[What the task requires] Nothing but the lines below from the one containing "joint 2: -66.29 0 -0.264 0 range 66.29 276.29" through the one containing "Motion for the" should appear in the answer, exact and without pictures.

[Records for the exercise]
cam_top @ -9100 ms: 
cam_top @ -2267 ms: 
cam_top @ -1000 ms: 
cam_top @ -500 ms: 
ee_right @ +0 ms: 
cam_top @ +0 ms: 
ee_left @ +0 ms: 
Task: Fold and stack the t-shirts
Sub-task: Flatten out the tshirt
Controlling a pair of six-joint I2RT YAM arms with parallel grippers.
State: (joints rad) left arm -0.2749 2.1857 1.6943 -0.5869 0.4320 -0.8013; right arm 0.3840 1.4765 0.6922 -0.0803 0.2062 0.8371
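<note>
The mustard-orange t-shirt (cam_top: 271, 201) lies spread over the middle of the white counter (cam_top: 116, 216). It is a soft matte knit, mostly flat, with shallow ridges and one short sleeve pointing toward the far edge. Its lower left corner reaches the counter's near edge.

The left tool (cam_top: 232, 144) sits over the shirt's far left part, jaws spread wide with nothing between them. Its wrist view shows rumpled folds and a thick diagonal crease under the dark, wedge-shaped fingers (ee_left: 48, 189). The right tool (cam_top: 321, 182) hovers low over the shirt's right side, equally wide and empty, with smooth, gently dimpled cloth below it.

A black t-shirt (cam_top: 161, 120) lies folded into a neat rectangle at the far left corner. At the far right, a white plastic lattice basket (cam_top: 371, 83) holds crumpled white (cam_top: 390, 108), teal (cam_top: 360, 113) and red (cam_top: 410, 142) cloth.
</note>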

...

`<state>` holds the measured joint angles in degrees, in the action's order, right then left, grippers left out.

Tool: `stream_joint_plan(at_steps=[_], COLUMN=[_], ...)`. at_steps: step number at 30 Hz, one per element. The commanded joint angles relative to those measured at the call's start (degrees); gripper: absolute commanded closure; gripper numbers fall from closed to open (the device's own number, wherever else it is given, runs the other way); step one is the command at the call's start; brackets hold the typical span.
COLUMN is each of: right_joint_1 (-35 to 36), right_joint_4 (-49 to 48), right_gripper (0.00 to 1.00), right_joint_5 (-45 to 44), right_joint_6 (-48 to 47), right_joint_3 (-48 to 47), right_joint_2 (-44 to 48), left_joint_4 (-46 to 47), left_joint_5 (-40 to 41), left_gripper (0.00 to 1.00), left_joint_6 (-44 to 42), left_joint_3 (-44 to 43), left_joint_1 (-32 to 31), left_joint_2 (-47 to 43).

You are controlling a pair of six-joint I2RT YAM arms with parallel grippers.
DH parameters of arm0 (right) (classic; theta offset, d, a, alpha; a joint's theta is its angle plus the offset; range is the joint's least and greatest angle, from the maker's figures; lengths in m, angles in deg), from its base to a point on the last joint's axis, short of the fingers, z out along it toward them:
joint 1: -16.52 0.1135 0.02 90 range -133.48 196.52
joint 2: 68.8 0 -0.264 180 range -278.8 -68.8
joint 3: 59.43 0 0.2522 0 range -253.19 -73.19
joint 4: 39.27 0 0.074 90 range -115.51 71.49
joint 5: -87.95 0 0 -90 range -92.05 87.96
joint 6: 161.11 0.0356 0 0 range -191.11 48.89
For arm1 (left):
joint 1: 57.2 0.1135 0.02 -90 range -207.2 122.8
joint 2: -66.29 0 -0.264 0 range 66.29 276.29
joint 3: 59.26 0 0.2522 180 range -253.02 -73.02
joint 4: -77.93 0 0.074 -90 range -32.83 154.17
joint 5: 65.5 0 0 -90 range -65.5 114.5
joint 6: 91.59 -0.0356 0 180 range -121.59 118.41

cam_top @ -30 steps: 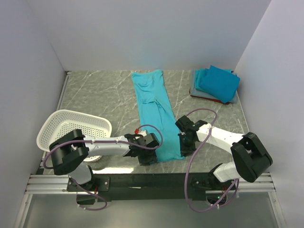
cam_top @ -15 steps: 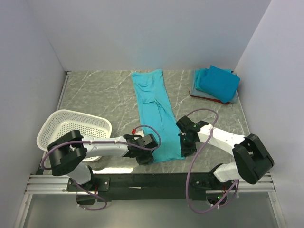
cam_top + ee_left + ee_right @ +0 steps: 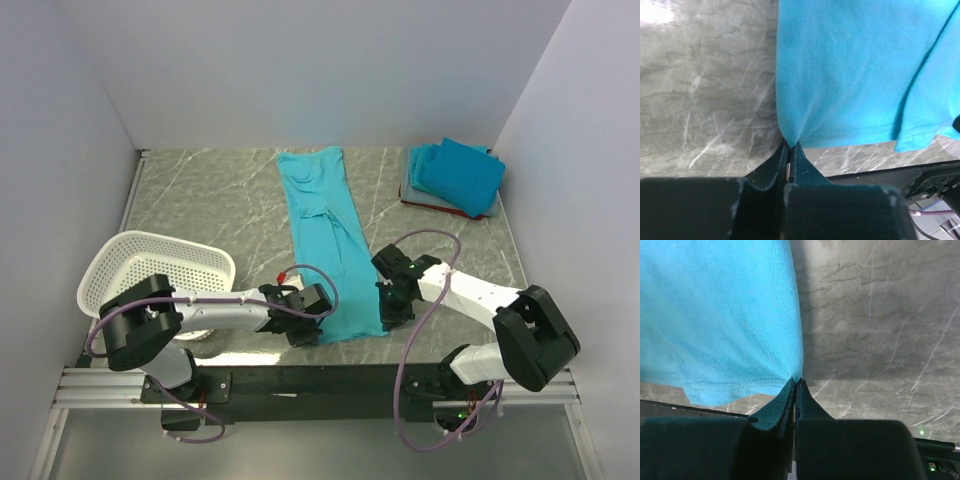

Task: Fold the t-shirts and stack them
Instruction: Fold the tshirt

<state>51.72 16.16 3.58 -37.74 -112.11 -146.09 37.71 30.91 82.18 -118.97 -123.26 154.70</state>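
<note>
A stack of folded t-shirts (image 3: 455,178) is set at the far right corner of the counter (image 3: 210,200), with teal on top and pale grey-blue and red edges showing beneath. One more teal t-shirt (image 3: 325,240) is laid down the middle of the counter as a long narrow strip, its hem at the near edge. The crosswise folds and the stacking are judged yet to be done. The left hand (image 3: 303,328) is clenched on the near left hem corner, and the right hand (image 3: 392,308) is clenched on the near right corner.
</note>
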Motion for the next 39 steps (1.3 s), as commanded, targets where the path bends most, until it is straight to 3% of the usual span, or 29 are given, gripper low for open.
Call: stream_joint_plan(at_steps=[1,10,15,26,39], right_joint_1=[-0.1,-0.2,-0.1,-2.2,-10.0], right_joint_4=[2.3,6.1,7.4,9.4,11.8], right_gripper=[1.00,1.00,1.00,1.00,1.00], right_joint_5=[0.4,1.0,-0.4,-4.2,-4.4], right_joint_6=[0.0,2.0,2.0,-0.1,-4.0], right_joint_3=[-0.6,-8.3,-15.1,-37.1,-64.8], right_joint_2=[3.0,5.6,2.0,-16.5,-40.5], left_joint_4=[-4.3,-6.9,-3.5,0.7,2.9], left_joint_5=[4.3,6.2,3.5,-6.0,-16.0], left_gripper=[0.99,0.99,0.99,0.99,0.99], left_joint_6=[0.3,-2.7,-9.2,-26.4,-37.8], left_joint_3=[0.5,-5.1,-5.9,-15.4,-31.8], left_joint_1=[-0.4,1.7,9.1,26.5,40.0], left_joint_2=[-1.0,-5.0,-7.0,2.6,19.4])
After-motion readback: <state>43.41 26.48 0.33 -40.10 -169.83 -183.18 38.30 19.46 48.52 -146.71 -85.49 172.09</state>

[Solved exercise]
joint 2: -66.29 0 -0.264 0 range 66.29 276.29
joint 3: 59.26 0 0.2522 180 range -253.02 -73.02
joint 4: -77.93 0 0.074 -90 range -32.83 154.17
joint 5: 65.5 0 0 -90 range -65.5 114.5
joint 6: 91.59 -0.0356 0 180 range -121.59 118.41

cam_top @ -30 steps: 
cam_top @ -15 steps: 
cam_top + ee_left + ee_right @ +0 steps: 

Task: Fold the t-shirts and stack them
Instruction: Fold the tshirt

<state>51.72 16.16 3.58 -37.74 -112.11 -146.09 37.71 30.91 82.18 -118.97 -123.26 154.70</state>
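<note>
A stack of folded t-shirts (image 3: 455,178) is set at the far right corner of the counter (image 3: 210,200), with teal on top and pale grey-blue and red edges showing beneath. One more teal t-shirt (image 3: 325,240) is laid down the middle of the counter as a long narrow strip, its hem at the near edge. The crosswise folds and the stacking are judged yet to be done. The left hand (image 3: 303,328) is clenched on the near left hem corner, and the right hand (image 3: 392,308) is clenched on the near right corner.
</note>
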Motion for the next 39 steps (1.3 s), as commanded, targets where the path bends most, until it is straight to 3% of the usual span, or 29 are given, gripper low for open.

No part of the exercise is left unanswered.